The 21-year-old Spooner spent the offseason dropping his body fat (from 12 percent to 8.4 percent) and working on his strength, both of which enhance a game based on speed and the ability to create plays. He knows that as a smaller player — 5 feet 10 inches, 180 pounds — he’ll need to use that to be stronger on pucks.
He also spent more time skating than he has in the past, all of which translated into good results in his fitness testing.
Overall, Spooner has had an excellent camp, with Julien often bringing up his name as a young player who has impressed the team. The coach has said that the Bruins are committed to keeping him at center, believing that his skills translate better there.

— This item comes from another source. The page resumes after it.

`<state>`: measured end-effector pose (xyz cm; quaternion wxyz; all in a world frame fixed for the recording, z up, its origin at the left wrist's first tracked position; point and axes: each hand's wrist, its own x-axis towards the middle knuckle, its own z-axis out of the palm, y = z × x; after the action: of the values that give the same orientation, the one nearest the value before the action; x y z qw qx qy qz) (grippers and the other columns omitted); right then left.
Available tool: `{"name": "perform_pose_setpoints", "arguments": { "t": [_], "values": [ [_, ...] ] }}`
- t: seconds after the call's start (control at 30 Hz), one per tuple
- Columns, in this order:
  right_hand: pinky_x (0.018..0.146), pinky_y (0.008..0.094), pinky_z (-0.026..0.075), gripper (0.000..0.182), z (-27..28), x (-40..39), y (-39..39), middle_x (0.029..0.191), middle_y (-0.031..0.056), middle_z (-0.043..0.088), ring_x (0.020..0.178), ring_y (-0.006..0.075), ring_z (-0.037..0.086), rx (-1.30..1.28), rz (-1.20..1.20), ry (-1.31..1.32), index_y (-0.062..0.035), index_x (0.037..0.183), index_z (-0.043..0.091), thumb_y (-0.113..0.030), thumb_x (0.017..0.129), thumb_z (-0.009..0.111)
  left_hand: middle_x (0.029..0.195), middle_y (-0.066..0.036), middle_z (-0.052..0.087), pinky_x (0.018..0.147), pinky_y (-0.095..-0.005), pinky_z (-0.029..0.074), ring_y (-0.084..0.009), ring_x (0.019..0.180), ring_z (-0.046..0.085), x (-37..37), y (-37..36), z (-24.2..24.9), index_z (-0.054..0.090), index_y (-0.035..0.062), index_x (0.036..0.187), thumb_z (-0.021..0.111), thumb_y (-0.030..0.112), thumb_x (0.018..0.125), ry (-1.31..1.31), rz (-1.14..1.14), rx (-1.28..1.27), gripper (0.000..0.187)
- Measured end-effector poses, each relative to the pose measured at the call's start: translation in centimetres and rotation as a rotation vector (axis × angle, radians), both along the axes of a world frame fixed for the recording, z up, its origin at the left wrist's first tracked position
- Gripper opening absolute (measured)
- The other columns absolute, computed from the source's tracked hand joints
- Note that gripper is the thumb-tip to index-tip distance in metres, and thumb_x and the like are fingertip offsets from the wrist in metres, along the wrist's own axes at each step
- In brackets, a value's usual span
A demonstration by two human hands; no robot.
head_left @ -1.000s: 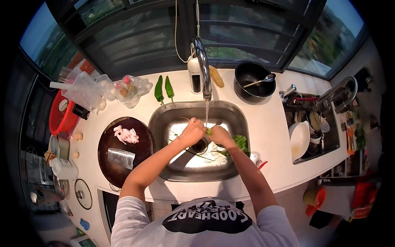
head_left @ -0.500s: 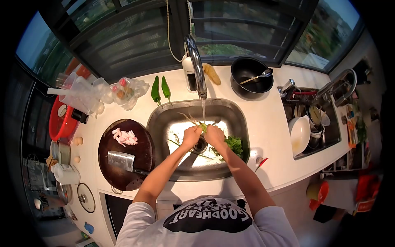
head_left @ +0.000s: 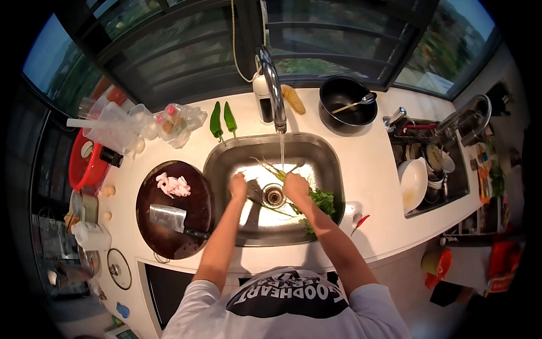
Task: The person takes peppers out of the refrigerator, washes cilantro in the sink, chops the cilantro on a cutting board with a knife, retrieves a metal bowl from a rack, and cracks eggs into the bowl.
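Over the steel sink, my right hand is closed round a bunch of leafy greens. Its pale stems and root ends stick out toward the upper left, and the leaves hang down to the right under my forearm. Water runs from the tap onto the stems beside that hand. My left hand is at the sink's left side, apart from the bunch, fingers curled in; what they hold, if anything, is hidden. Between the hands lies the drain, with loose stem bits near it.
Left of the sink, a round dark chopping board carries a cleaver and pale meat pieces. Behind are two green peppers, a ginger root and a black pot. A red chilli lies at right, near a dish-filled second sink.
My left hand has separated from my right and moved left across the sink, uncovering the drain. The right hand has stayed with the greens under the running water.
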<state>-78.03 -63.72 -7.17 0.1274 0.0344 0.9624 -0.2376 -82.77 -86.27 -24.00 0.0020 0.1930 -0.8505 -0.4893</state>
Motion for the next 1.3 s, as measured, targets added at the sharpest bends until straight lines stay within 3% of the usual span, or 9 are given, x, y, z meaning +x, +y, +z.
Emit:
{"name": "perform_pose_setpoints", "arguments": {
  "t": [0.07, 0.13, 0.23, 0.4, 0.5, 0.83, 1.13, 1.2, 1.3],
  "values": [
    [0.070, 0.0445, 0.051, 0.015, -0.2, 0.5, 1.7, 0.082, 0.0246, 0.064, 0.077, 0.0385, 0.064, 0.018, 0.060, -0.009, 0.0029, 0.081, 0.063, -0.005, 0.075, 0.053, 0.095, -0.021, 0.064, 0.079, -0.0376, 0.046, -0.0336, 0.087, 0.060, 2.4, 0.4, 10.9, 0.061, -0.0019, 0.104, 0.051, 0.022, 0.086, -0.159, -0.001, -0.003, 0.032],
    [0.069, 0.0446, 0.051, 0.015, -0.4, 0.7, 2.0, 0.079, 0.0234, 0.064, 0.075, 0.0375, 0.064, 0.017, 0.121, 0.058, 0.0023, 0.083, 0.062, -0.006, 0.075, 0.052, 0.105, -0.018, 0.062, 0.083, -0.0408, 0.043, -0.0292, 0.099, 0.058, 2.7, 0.2, 11.5, 0.060, 0.0050, 0.110, 0.050, 0.017, 0.083, -0.283, -0.211, -0.549, 0.031],
    [0.067, 0.0448, 0.051, 0.017, -1.7, 0.3, 2.2, 0.076, 0.0214, 0.064, 0.073, 0.0364, 0.064, 0.056, 0.199, 0.099, 0.0014, 0.088, 0.059, -0.007, 0.075, 0.052, 0.109, -0.015, 0.060, 0.086, -0.0435, 0.042, -0.0306, 0.104, 0.055, 3.5, 2.7, 14.0, 0.058, 0.0049, 0.113, 0.055, 0.014, 0.081, 0.139, -0.172, -0.809, 0.034],
    [0.067, 0.0443, 0.051, 0.016, -1.0, 0.5, 2.0, 0.078, 0.0199, 0.065, 0.075, 0.0349, 0.065, 0.072, 0.278, 0.138, -0.0016, 0.086, 0.062, -0.008, 0.077, 0.051, 0.099, -0.011, 0.063, 0.081, -0.0411, 0.037, -0.0256, 0.097, 0.057, 4.0, 7.7, 19.6, 0.063, 0.0069, 0.103, 0.059, 0.011, 0.079, 0.558, -0.590, -0.500, 0.025],
    [0.066, 0.0434, 0.051, 0.015, -0.8, 0.6, 2.3, 0.077, 0.0184, 0.065, 0.074, 0.0336, 0.065, 0.095, 0.335, 0.156, -0.0027, 0.085, 0.062, -0.008, 0.076, 0.052, 0.086, -0.008, 0.064, 0.078, -0.0382, 0.034, -0.0238, 0.089, 0.058, 4.1, 8.3, 19.1, 0.066, 0.0074, 0.092, 0.058, 0.012, 0.079, 0.308, -0.876, -0.634, 0.017],
    [0.066, 0.0422, 0.051, 0.014, -0.2, 1.2, 4.1, 0.075, 0.0165, 0.065, 0.071, 0.0324, 0.065, 0.102, 0.632, 0.146, -0.0035, 0.081, 0.063, -0.008, 0.073, 0.054, 0.071, -0.007, 0.059, 0.077, -0.0348, 0.039, -0.0244, 0.080, 0.055, 3.3, 8.5, 18.7, 0.061, 0.0083, 0.068, 0.063, 0.020, 0.070, 0.468, -1.281, -0.626, 0.012],
    [0.066, 0.0437, 0.051, 0.014, -0.6, 1.4, 3.5, 0.072, 0.0190, 0.064, 0.072, 0.0356, 0.064, 0.012, 0.428, 0.217, -0.0018, 0.084, 0.059, -0.009, 0.073, 0.054, 0.068, -0.015, 0.058, 0.063, -0.0354, 0.043, -0.0254, 0.062, 0.054, 2.2, 7.0, 15.6, 0.062, 0.0010, 0.079, 0.049, 0.019, 0.081, 0.027, -0.506, 0.017, 0.022],
    [0.067, 0.0451, 0.049, 0.012, -0.8, 1.8, 4.5, 0.072, 0.0191, 0.063, 0.071, 0.0359, 0.062, -0.028, 0.369, 0.207, -0.0015, 0.084, 0.057, -0.008, 0.074, 0.054, 0.072, -0.012, 0.056, 0.065, -0.0327, 0.042, -0.0170, 0.065, 0.051, 0.8, 5.0, 15.4, 0.060, 0.0024, 0.083, 0.046, 0.020, 0.084, -0.048, -0.525, 0.072, 0.022],
    [0.067, 0.0462, 0.048, 0.011, -0.4, 1.8, 4.2, 0.071, 0.0189, 0.062, 0.071, 0.0362, 0.062, -0.042, 0.327, 0.184, -0.0021, 0.084, 0.056, -0.008, 0.075, 0.054, 0.077, -0.013, 0.061, 0.066, -0.0312, 0.043, -0.0248, 0.071, 0.057, 1.3, 4.6, 15.7, 0.062, 0.0067, 0.087, 0.046, 0.020, 0.085, 0.130, -0.590, -0.074, 0.020]
  ]
}}
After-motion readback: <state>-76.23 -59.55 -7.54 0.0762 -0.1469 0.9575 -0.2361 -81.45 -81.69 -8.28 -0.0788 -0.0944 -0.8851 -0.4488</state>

And that means he’s likely headed back to Providence at the end of training camp.
“I can’t really focus on all that kind of stuff,” said Spooner. “I’ve got to focus on just playing the game. And at the end of the day, if what I do isn’t enough to make the team, I’ll go back to the American League and work on the things they want me to work on.
“I think the biggest thing for me right now is just to try to stay focused, not really think too far ahead, just think about game-by-game and practice-by-practice.”

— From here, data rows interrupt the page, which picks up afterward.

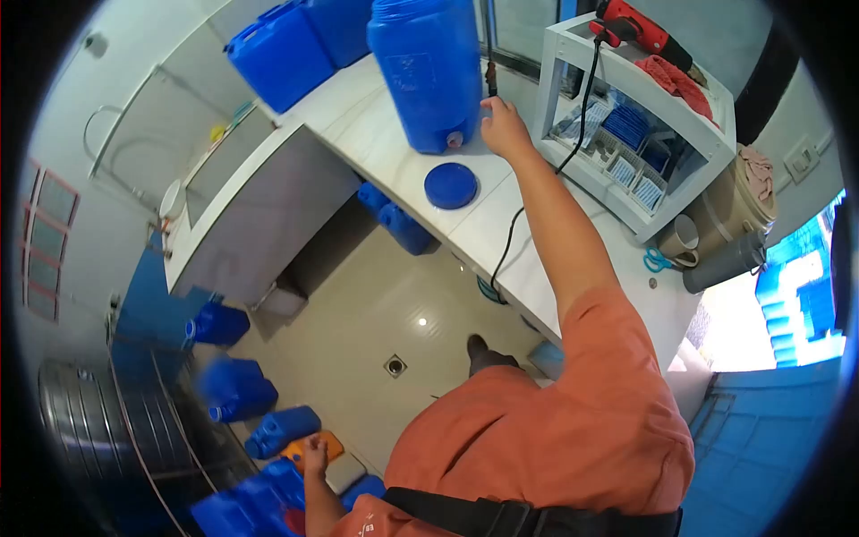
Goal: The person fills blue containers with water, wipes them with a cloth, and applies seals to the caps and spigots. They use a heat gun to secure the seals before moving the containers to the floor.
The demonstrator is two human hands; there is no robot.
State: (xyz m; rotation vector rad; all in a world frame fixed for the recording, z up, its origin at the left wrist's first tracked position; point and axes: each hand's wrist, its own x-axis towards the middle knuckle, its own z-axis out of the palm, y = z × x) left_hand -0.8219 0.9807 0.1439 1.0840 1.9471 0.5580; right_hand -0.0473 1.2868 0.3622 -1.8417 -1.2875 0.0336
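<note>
A tall blue plastic container (420, 80) with a spout hole low on its front stands on the white counter. Its round blue lid (450, 185) lies flat beside it. My right hand (506, 128) is stretched over the counter just right of the container, its fingers partly extended and nothing visible in them. Just beyond the fingertips hangs a dark, narrow object (491, 79) whose kind I cannot make out. My left hand (315, 455) hangs low by my side with its fingers curled and no object showing. Below it are an orange container (328, 444) and blue jugs.
More blue containers (280, 55) stand at the counter's back left. A white shelf unit (550, 80) carries a red power tool (640, 29), whose black cord crosses the counter. Scissors (657, 260) and a mug (678, 234) sit at right. Several blue jugs (242, 390) line the floor.
</note>
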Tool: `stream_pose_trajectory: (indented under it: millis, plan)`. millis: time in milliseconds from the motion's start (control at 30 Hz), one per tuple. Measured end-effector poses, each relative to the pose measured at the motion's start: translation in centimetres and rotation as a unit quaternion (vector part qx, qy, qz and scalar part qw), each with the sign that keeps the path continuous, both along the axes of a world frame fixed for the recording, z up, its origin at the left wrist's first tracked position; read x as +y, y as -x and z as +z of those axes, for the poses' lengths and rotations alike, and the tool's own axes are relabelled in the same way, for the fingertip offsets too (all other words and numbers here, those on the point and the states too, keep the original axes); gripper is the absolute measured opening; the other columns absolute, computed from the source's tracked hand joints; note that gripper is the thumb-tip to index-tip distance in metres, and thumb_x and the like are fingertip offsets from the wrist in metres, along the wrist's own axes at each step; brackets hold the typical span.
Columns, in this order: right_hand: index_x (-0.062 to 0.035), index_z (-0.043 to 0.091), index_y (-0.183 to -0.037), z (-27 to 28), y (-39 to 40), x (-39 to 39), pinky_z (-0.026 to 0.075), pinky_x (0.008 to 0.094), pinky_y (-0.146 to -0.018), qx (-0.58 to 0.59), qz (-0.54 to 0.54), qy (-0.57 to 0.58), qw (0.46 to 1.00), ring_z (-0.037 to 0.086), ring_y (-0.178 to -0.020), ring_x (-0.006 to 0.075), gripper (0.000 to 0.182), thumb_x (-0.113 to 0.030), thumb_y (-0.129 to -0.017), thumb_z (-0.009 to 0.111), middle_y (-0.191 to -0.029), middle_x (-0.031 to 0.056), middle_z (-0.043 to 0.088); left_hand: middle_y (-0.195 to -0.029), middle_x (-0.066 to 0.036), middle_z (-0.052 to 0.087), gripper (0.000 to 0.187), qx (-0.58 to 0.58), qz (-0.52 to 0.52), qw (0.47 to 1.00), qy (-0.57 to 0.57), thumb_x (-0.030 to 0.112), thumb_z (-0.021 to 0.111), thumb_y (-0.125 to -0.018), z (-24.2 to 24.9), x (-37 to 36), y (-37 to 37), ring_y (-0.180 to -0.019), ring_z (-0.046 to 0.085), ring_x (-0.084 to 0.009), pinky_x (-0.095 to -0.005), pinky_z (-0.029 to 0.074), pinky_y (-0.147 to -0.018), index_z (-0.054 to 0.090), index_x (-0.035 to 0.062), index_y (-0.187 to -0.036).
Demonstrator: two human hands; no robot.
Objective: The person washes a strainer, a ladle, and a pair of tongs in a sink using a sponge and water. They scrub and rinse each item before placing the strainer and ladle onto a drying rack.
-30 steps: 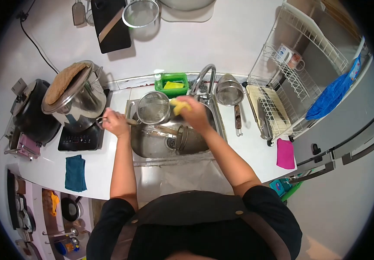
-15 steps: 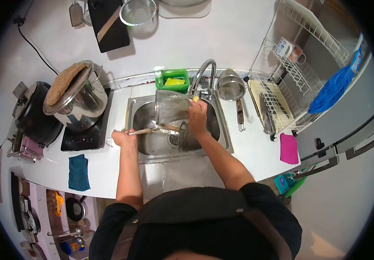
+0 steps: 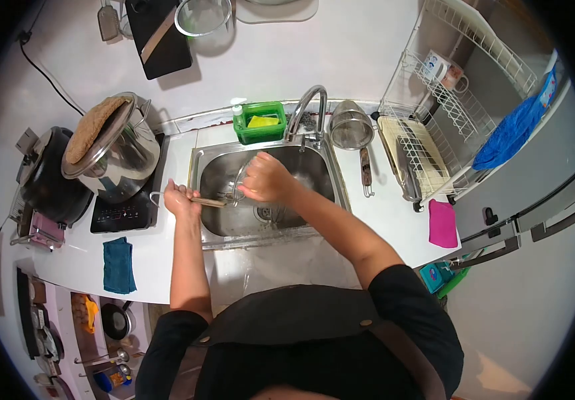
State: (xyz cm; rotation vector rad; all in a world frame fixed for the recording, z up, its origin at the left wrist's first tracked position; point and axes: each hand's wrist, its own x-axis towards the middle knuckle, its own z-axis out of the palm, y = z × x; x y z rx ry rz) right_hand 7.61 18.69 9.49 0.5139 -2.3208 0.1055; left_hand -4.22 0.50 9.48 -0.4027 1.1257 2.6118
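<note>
My left hand (image 3: 179, 200) is closed around the wooden handle (image 3: 209, 202) of a metal strainer, whose wire hook (image 3: 155, 198) sticks out past my fingers on the left. The handle points right over the sink (image 3: 224, 227). Closed into a fist, my right hand (image 3: 267, 179) is at the strainer's head, over the basin. A curved metal rim (image 3: 239, 179) shows beside its fingers; most of the head is hidden or blurred. What the right fingers hold is hidden. Behind them rises the faucet (image 3: 317, 93).
A green tub (image 3: 259, 133) with a yellow sponge (image 3: 264, 121) sits behind the sink. Another strainer (image 3: 353, 133) lies to the right, near a white rack (image 3: 457, 107). At left are a steel pot (image 3: 124, 157), an induction cooker (image 3: 121, 215) and a teal cloth (image 3: 119, 265).
My right hand has moved left and nearer to my left hand, closing into a fist. The strainer has shifted, its head now mostly covered. A yellow bit at my right fingertips is no longer visible.
</note>
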Motion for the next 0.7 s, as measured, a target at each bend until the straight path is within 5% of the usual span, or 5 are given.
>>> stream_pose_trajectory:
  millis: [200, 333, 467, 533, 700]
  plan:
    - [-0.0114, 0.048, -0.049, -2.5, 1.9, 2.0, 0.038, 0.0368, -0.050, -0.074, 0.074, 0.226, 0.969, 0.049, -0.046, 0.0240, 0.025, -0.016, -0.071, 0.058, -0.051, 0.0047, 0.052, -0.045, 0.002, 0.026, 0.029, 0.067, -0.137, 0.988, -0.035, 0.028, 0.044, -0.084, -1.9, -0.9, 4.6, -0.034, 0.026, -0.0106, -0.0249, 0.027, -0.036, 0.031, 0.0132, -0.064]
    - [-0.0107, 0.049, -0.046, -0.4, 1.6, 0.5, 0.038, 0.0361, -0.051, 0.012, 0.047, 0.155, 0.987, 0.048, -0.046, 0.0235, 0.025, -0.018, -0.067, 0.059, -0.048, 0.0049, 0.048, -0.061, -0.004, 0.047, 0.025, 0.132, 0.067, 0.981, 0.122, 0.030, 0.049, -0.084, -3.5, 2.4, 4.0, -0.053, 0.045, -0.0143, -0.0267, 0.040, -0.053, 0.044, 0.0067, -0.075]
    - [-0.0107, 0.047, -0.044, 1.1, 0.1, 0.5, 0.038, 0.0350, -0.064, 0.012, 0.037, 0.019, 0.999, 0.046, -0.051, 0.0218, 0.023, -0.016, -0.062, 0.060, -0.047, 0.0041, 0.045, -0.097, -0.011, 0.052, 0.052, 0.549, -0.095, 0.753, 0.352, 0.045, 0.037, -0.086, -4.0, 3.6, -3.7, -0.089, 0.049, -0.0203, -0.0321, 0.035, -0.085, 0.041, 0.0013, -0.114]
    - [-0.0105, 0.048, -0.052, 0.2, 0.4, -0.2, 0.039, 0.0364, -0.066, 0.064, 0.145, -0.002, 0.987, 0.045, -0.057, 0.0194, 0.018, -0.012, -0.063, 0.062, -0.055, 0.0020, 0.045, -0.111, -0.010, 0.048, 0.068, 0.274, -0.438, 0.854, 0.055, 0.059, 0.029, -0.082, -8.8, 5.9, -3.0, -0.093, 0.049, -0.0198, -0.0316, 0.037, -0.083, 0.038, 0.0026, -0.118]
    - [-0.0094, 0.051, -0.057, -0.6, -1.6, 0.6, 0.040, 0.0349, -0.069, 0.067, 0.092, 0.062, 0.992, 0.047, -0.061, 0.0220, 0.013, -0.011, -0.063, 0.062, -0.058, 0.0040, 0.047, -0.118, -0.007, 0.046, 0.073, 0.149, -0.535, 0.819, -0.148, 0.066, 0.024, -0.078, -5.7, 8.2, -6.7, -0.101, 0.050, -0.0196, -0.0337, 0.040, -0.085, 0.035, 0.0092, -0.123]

His plan is just to show the Bruins what he can do, show his grit and his abilities, no matter where those might best fit.
“I feel like a team like Boston, they like to use their speed a lot, their backcheck and their forecheck,” he said. “I think that’s one of my strengths is my speed, so I think if I’m smart about it, I could fit in here.”
He could. But it’s not going to be easy to break in on a team that has the center position filled with veteran players. Still, he has impressed the coaching staff and the front office — and he isn’t feeling quite as out of place as he has in other years.
“I think so far I’ve played well,” Spooner said. “I think for the first time, actually since I’ve been in training camp, I actually feel comfortable out on the ice, not really nervous. Kind of just doing things that I do best.”
It was fight night at the Garden, with the main event Milan Lucic vs. Joel Rechlicz. The pair went at it, with Lucic throwing right after right at the 6-foot-4-inch, 220-pound Rechlicz, who managed to stay on his feet throughout.
“That guy had a steel jaw,” Julien said. “It was a fight for men. People who enjoy that kind of hockey certain got their money’s worth, just on that one alone.”
(And it wasn’t only them. Aaron Volpatti dropped the gloves with Kevan Miller. Rechlicz also fought Johnny Boychuk. And the night was capped with a double bout – Nick Johnson went down easily to Michal Cajkovski and Adam McQuaid took on Dane Byers.)
“I was hoping he was going to go down, but [he’s a] big, tough kid,” Lucic said. “Great fight. I’m sure you guys enjoyed it.
“There’s probably no better way to get back into it.”
But getting into a fight in the preseason isn’t always the best choice for a guy assured of a job, especially a guy as important to the Bruins as Lucic.
“Obviously there’s a lot of cons to fighting in the preseason,” Lucic said. “You don’t want to break a hand or get a concussion or anything like that from fighting in the preseason.
“The pros are you’re showing that no matter what the situation is and no matter what the game is, you’re going to stick up for yourself and your teammates.”
And, after all, he added: “I didn’t really have a choice.”
Tuukka Rask faced just 14 shots, not exactly what he was hoping for. In fact, when Connor Carrick scored the first goal for the Capitals at 11:16 of the second period, that was just the third shot Rask had seen. “Today was probably one of the worst-case scenarios for a goalie who likes shots,” he said. Julien said that Rask would play the game in Saskatoon on Friday, the final preseason game for the Bruins . . . Zdeno Chara scored twice on the power play, once on a tip in front of the net and once from the point on a five-on-three. “We continue to look at that,” Julien said. “Nothing is carved in stone.” . . . The team assigned right wing Craig Cunningham and defenseman David Warsofsky to Providence and will place defenseman Mike Moore on waivers for the purpose of assigning him to the Baby B’s.